Böhme G, Clasen B
HNO-Klinik und Poliklinik, Klinikum rechts der Isar, Technischen Universität München.
HNO. 1989 Sep;37(9):358-64.
We carried out a transnasal insufflation test according to Blom and Singer on 27 laryngectomy patients as well as a speech communications test with the help of reverse speech audiometry, i.e. the post laryngectomy telephone test according to Zenner and Pfrang. The combined evaluation of both tests provided basic information on the quality of the esophagus voice and functionability of the speech organs. Both tests can be carried out quickly and easily and allow a differentiated statement to be made on the application possibilities of a esophagus voice, electronic speech aids and voice prothesis. Three groups could be identified from our results: 1. Insufflation test and reverse speech test provided conformable good or very good results. The esophagus voice was well understood. 2. Complete failure in the insufflation and telephone tests calls for further examinations to exclude any spasm, stricture, divertical and scarred membrane stenosis as well as tumor relapse in the region of the pharyngo-esophageal segments. 3. Organic causes must be looked for in the area of the nozzle as well as cranial nerve failure and social-determined causes in the case of normal insufflation and considerably reduced speech communication in the telephone test.

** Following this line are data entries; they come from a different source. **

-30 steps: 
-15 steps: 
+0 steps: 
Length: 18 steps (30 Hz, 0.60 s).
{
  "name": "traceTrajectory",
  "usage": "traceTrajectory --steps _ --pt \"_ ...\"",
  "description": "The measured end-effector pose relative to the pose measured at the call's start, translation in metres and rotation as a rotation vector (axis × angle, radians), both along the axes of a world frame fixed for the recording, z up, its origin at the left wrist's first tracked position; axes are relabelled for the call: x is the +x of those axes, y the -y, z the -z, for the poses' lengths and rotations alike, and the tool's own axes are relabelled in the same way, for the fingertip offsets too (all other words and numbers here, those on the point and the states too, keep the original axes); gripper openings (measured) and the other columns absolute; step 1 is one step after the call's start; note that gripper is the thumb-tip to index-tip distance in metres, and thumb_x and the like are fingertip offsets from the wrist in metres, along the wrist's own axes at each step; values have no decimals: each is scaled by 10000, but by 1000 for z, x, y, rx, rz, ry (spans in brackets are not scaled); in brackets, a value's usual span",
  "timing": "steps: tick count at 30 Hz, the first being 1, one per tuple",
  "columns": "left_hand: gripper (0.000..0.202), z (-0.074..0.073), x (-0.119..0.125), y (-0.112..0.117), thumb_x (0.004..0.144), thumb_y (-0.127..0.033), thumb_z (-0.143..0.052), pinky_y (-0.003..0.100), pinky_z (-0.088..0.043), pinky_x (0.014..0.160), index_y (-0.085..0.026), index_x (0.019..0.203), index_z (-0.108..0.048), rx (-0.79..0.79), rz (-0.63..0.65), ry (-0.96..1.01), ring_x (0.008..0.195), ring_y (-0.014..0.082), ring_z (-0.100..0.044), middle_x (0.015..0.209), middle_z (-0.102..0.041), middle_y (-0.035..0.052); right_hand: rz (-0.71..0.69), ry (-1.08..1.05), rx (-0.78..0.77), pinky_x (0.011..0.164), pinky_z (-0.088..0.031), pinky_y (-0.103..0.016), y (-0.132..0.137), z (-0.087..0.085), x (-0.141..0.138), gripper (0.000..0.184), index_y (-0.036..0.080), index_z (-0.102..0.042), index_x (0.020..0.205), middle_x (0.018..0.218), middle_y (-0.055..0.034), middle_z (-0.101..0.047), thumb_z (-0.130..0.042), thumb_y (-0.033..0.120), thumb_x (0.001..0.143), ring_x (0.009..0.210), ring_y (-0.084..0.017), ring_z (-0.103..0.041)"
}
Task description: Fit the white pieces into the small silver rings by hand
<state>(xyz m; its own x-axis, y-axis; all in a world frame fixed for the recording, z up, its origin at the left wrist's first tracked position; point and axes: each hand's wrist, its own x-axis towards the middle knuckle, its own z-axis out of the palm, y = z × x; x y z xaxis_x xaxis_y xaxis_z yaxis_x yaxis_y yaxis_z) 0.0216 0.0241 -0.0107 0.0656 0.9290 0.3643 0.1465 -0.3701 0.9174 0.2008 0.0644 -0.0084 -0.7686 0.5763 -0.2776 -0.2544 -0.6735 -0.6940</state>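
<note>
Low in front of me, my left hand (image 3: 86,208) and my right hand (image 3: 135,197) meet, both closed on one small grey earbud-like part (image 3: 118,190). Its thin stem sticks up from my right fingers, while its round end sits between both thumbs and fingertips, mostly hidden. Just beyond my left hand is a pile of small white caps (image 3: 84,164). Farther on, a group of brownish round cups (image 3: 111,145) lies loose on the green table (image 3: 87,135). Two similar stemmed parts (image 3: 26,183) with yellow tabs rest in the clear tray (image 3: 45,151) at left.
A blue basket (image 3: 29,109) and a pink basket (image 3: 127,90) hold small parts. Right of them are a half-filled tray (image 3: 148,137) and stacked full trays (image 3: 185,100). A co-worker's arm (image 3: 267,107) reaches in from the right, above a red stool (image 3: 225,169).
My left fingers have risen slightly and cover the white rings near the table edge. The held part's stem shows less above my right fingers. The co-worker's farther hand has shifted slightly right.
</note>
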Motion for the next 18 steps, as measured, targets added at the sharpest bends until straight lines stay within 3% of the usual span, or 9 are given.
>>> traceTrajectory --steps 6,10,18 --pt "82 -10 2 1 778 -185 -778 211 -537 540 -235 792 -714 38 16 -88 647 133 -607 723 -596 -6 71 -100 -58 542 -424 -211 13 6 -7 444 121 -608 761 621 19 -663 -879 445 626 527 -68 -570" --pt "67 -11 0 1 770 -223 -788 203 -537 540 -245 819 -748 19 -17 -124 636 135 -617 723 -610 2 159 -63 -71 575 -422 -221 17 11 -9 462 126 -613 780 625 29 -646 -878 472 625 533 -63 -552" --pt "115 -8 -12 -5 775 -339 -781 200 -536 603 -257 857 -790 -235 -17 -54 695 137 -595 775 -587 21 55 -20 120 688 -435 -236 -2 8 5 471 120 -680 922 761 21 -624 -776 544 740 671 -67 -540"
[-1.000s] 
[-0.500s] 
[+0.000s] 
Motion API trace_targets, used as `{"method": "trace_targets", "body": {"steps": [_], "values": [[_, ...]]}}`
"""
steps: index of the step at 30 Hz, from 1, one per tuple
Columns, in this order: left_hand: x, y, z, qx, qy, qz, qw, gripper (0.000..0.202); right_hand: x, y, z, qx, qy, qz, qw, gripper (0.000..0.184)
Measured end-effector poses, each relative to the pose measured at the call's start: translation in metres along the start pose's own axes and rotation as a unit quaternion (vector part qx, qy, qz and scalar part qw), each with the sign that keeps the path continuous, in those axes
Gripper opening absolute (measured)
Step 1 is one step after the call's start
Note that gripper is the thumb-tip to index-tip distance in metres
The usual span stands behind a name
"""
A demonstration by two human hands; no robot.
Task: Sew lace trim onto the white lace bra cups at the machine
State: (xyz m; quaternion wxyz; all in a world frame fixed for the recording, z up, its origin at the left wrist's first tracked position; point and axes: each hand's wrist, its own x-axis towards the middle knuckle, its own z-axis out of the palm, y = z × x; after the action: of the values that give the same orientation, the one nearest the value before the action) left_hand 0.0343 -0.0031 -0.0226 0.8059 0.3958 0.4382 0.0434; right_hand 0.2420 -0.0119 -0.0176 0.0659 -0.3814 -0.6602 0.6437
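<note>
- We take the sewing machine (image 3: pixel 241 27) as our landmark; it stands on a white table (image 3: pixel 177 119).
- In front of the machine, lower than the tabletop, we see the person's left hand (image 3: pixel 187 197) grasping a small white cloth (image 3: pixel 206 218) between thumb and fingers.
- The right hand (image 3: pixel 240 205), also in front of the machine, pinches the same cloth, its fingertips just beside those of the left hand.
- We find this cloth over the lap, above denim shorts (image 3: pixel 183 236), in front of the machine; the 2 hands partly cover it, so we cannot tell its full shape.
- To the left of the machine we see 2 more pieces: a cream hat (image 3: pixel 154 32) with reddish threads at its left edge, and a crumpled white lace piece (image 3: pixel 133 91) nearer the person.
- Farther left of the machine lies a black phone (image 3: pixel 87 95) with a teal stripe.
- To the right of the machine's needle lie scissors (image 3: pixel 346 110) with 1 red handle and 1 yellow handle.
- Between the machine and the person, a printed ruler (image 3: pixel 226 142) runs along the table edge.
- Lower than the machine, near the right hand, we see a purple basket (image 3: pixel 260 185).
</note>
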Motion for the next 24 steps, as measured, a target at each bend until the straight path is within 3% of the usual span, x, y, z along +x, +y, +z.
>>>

我们对27例喉切除患者按照布洛姆和辛格的方法进行了经鼻吹气试验,并借助反向言语听力测定法,即按照曾纳和普法朗的喉切除术后电话测试法,进行了言语交流测试。两项测试的综合评估为食管发音质量和言语器官功能提供了基本信息。两项测试都能快速、轻松地进行,并能对食管发音、电子言语辅助装置和语音假体的应用可能性做出差异化判断。从我们的结果中可以区分出三组:1. 吹气试验和反向言语测试结果一致良好或非常好。食管发音易于理解。2. 吹气试验和电话测试完全失败需要进一步检查,以排除任何痉挛、狭窄、憩室和瘢痕性膜狭窄以及咽食管段区域的肿瘤复发。3. 在吹气正常但电话测试中言语交流明显减少的情况下,必须在喷嘴区域寻找器质性原因以及颅神经功能障碍和社会决定因素。